EXERCISE PROMPT >> Tell how many lines in the listing below contain the word "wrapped", giving the number alone.

GIVEN MATERIAL >>
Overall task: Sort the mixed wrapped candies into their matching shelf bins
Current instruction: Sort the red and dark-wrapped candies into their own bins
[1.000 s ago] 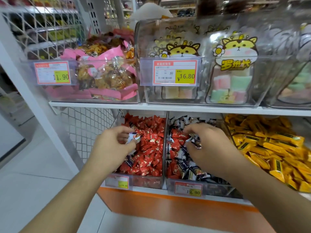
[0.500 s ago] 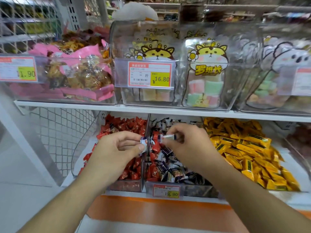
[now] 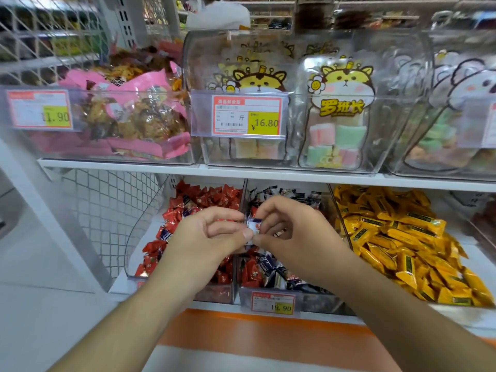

THE ANSWER >> 2